(What you have to do)
Using the data beneath this instruction, retype only the lines from the one that contains "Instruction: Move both" down to the one that contains "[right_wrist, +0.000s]", both included, exactly as they appear.

(Records provided)
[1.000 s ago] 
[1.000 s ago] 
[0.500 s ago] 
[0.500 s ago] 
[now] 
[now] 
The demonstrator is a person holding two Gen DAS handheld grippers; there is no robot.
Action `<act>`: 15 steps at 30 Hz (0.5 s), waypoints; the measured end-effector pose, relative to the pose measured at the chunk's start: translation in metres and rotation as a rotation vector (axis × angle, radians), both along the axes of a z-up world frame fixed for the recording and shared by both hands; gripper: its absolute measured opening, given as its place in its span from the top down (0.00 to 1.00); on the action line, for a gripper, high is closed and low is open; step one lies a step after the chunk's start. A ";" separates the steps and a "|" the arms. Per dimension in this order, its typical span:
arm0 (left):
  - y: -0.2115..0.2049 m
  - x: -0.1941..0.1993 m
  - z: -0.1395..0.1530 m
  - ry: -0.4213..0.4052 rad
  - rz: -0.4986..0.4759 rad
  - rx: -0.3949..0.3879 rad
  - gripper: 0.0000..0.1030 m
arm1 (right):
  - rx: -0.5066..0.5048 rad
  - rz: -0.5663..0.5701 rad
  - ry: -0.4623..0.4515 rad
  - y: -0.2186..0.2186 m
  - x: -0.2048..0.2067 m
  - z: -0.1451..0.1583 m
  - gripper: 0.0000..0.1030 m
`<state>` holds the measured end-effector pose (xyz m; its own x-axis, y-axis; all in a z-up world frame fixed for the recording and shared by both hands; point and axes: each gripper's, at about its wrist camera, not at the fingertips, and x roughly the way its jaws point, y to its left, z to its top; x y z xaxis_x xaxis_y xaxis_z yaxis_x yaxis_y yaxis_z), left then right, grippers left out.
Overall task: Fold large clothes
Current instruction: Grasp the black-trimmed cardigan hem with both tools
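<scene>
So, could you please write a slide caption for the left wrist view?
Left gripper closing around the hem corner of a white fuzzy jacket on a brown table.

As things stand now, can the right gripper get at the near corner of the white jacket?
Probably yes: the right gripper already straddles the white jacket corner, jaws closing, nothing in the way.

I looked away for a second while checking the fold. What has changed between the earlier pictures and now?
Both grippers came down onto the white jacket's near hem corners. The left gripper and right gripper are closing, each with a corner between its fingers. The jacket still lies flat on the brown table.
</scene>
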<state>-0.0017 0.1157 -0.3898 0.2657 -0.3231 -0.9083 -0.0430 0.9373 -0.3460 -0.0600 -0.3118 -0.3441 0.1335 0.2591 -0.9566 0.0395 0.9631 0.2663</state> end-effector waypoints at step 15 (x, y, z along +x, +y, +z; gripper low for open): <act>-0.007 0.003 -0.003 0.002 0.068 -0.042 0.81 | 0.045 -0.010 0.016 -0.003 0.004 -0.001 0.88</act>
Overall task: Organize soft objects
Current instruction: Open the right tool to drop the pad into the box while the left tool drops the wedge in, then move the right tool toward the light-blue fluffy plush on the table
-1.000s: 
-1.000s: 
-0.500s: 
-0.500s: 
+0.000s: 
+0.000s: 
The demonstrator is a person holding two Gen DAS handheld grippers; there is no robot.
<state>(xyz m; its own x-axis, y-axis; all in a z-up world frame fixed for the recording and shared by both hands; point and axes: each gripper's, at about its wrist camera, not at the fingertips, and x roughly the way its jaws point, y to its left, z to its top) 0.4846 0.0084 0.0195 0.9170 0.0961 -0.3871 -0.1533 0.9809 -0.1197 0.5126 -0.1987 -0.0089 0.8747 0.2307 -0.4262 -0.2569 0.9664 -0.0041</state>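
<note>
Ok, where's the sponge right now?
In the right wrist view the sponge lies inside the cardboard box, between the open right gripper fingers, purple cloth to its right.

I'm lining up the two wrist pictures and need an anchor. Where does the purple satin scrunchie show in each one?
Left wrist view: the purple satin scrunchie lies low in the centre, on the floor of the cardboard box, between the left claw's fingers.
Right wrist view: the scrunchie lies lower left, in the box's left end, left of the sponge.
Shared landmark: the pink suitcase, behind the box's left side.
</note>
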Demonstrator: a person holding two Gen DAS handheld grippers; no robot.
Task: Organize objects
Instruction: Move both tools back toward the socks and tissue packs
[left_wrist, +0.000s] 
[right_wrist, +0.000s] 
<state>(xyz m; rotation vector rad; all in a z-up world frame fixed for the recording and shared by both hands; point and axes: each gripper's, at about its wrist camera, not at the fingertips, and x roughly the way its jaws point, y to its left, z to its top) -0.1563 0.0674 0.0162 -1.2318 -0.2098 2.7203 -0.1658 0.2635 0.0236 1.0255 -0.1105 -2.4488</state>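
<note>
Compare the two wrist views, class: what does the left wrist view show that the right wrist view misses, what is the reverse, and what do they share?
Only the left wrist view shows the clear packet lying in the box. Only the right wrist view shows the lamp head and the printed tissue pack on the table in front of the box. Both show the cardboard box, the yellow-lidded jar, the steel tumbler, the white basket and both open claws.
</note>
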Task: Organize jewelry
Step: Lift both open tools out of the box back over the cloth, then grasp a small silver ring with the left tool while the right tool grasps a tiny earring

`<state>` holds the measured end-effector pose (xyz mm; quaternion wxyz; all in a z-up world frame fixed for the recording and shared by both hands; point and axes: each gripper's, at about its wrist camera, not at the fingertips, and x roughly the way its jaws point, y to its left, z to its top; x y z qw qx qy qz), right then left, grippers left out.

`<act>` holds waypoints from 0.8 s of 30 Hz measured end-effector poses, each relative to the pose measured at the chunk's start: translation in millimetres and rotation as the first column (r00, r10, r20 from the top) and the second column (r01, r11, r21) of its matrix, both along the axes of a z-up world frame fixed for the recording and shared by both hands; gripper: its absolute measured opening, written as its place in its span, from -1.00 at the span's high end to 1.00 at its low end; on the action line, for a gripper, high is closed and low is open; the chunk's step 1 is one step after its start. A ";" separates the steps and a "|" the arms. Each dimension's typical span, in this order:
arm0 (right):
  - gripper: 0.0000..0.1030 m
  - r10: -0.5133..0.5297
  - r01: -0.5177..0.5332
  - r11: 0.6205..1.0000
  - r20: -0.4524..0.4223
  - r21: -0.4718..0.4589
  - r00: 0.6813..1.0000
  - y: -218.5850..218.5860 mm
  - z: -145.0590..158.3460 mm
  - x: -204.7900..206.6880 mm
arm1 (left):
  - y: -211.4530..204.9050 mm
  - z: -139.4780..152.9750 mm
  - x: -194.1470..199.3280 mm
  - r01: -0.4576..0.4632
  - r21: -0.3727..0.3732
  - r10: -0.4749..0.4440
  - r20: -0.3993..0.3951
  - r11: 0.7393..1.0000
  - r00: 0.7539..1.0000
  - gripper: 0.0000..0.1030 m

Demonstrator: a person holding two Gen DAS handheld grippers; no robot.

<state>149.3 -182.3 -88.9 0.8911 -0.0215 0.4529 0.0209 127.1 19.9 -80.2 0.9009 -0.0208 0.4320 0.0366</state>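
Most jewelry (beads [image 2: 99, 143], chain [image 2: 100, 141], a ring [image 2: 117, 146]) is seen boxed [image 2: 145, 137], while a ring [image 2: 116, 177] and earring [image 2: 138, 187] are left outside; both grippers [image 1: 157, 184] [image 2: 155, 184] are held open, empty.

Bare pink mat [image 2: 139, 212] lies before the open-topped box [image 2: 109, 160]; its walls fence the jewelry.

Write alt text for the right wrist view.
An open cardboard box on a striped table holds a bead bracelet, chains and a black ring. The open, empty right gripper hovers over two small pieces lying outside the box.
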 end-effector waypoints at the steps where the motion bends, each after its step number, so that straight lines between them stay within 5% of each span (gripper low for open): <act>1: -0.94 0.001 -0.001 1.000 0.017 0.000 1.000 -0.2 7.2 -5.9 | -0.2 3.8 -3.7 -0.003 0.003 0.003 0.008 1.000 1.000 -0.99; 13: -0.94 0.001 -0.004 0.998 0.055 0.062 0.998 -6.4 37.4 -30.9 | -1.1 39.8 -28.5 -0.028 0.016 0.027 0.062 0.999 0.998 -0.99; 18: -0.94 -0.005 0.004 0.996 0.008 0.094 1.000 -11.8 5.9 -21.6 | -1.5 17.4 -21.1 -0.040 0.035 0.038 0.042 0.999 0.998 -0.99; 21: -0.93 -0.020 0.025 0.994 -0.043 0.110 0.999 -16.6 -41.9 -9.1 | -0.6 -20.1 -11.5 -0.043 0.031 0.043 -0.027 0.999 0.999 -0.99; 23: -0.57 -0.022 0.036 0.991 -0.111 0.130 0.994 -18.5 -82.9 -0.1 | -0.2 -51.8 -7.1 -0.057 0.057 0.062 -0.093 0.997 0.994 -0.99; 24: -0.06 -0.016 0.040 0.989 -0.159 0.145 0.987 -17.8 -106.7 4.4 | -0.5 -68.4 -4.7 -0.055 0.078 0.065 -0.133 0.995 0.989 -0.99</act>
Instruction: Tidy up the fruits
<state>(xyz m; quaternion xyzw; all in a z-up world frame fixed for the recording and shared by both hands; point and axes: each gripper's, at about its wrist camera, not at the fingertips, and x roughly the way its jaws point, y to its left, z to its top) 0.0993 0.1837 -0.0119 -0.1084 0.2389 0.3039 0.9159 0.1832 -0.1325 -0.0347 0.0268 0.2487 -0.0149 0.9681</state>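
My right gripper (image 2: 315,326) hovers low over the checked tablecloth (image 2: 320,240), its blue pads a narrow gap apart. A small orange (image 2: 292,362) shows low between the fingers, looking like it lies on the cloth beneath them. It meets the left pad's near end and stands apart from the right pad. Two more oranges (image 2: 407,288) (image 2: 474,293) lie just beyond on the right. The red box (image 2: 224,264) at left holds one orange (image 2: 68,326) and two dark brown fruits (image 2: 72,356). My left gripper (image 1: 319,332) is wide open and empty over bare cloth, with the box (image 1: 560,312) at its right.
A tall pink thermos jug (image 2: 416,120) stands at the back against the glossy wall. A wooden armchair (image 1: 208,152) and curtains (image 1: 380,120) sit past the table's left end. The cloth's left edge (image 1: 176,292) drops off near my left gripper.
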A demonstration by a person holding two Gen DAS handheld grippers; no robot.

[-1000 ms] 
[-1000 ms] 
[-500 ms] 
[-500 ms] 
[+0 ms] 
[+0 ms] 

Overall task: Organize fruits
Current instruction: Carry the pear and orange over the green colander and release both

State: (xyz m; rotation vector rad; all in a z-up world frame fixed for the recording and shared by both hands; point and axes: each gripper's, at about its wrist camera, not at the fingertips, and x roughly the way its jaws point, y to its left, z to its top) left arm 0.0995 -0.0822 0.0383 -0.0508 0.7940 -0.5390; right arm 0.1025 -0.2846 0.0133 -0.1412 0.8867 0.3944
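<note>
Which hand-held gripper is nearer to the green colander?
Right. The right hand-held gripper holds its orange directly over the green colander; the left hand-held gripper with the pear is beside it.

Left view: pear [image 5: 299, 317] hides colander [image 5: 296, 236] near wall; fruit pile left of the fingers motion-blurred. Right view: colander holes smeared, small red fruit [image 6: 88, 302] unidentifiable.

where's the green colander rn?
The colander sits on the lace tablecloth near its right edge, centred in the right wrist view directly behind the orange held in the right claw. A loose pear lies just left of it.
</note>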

(Exercise response)
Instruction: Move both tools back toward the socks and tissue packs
[left_wrist, +0.000s] 
[right_wrist, +0.000s] 

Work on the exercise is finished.